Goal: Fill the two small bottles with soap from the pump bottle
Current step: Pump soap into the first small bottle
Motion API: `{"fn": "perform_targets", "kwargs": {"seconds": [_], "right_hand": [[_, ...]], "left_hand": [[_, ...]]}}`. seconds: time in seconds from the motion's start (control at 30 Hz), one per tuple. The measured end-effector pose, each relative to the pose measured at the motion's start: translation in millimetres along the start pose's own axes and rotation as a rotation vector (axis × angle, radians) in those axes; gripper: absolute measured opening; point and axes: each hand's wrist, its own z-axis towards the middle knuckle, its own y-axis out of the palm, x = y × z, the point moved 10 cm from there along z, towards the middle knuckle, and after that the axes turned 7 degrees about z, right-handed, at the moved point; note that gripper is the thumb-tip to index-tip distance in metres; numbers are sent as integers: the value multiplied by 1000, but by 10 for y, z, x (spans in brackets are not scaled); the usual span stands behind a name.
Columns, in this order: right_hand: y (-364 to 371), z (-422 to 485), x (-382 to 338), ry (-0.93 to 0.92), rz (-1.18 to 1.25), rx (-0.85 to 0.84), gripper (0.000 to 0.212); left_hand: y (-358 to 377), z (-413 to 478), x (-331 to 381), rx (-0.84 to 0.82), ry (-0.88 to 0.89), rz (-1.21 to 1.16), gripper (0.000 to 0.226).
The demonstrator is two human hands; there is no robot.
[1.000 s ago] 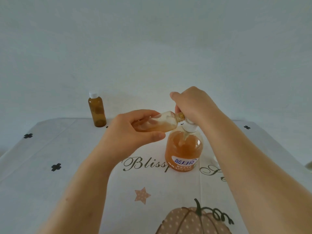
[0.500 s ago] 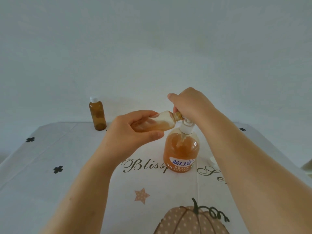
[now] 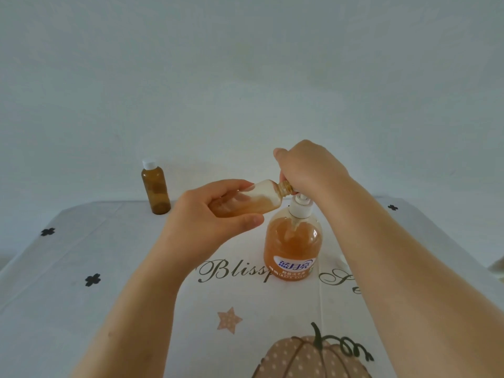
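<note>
My left hand grips a small amber bottle, uncapped and lying almost sideways, its open neck pointing right under my right hand. Pale soap shows inside it. My right hand sits curled over the pump head of the orange soap pump bottle, which stands on the table; the pump head itself is hidden, only its white collar shows. A second small amber bottle with a white cap stands upright at the back left of the table.
The table wears a white cloth printed with black clovers, a star, a pumpkin and script lettering. A plain pale wall rises behind it. Something small and pale lies at the right edge, mostly cut off.
My right hand has risen a little and the pump's white collar and stem show more beneath it. The left hand keeps the small bottle at the nozzle.
</note>
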Motion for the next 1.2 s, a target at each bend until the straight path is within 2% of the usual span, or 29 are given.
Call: {"fn": "perform_targets", "kwargs": {"seconds": [0.23,0.4,0.63,0.87,1.2], "right_hand": [[87,-42,74,-20,36,10,39],[89,40,118,40,23,4,46],[94,23,104,34,12,-9,48],[-25,-1,-11,30,-17,-15,47],[17,19,-11,-13,-30,-27,46]], "left_hand": [[28,47,-85,-25,-22,34,40],[35,46,-85,-31,-23,51,40],[23,22,-52,-31,-19,33,39],[-21,-11,24,36,15,-5,41],[-11,-3,0,18,-4,27,43]]}}
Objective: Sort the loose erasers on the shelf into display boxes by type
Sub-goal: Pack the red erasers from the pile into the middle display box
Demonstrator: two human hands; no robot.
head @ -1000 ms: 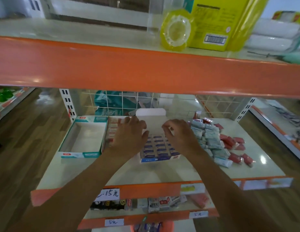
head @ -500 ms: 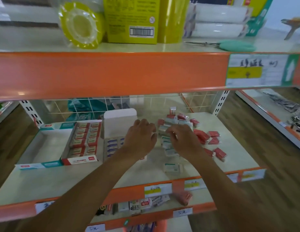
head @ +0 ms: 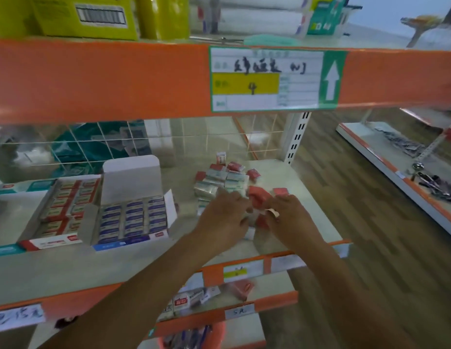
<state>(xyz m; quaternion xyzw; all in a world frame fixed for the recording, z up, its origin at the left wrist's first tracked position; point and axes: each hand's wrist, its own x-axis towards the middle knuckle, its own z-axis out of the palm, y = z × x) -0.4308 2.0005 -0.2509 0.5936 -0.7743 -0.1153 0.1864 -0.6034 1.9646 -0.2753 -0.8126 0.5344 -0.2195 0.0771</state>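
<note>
Loose erasers [head: 220, 181], some in pale wrappers and some in red ones, lie heaped at the right of the middle shelf [head: 123, 263]. My left hand [head: 223, 216] curls over the front of the heap with its fingertips hidden. Beside it, my right hand [head: 291, 219] pinches a red eraser [head: 257, 199] at the heap's near edge. To the left stand a blue display box [head: 133, 219] with its lid flap up and a red display box [head: 64, 209], both packed with rows of erasers. A teal display box [head: 7, 188] sits at the far left.
The orange rim of the upper shelf [head: 100, 79], with a price label [head: 269, 79], hangs low above the work area. A wire grid [head: 113, 142] backs the shelf. Below, a lower shelf [head: 194, 301] holds more small packets. Wooden floor and another rack [head: 400, 170] lie to the right.
My view swung right and both hands left the blue box for the loose heap. They now work at its red erasers near the front.
</note>
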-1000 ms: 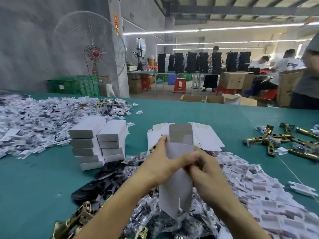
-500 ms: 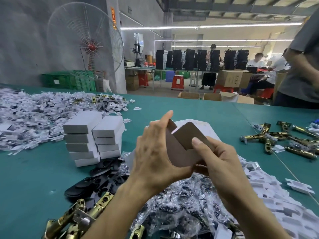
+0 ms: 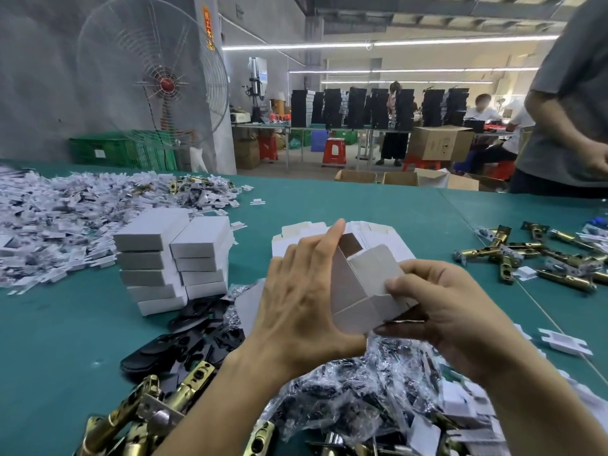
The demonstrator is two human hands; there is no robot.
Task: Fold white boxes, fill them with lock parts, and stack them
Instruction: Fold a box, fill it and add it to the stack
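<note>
The left hand grips the half-folded white box, the right hand pinches its flap; crease squarely and tuck fully before filling

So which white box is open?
The box in the left hand and right hand: flaps unfolded, brown inside showing; the stacked boxes are closed.

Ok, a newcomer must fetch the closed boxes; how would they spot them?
Start at the big round wire-cage fan, then drop to the green table below. Left of the half-folded white box in the person's left hand stand two side-by-side stacks of closed white cardboard boxes; unlike the loose white scraps behind, they are neat rectangular blocks.
</note>
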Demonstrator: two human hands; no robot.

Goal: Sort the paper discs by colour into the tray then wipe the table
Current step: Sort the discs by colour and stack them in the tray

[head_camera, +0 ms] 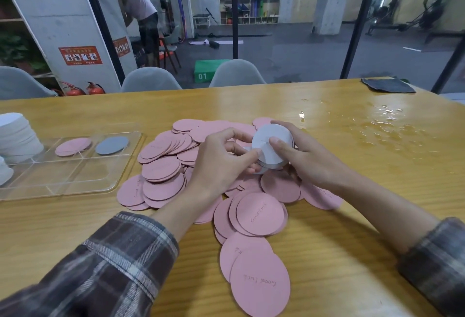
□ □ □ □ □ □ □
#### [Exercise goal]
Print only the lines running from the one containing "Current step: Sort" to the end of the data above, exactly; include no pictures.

#### [Solution for this task]
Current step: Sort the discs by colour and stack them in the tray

[head_camera, +0 ms] 

The answer has been given, and the exercise is done.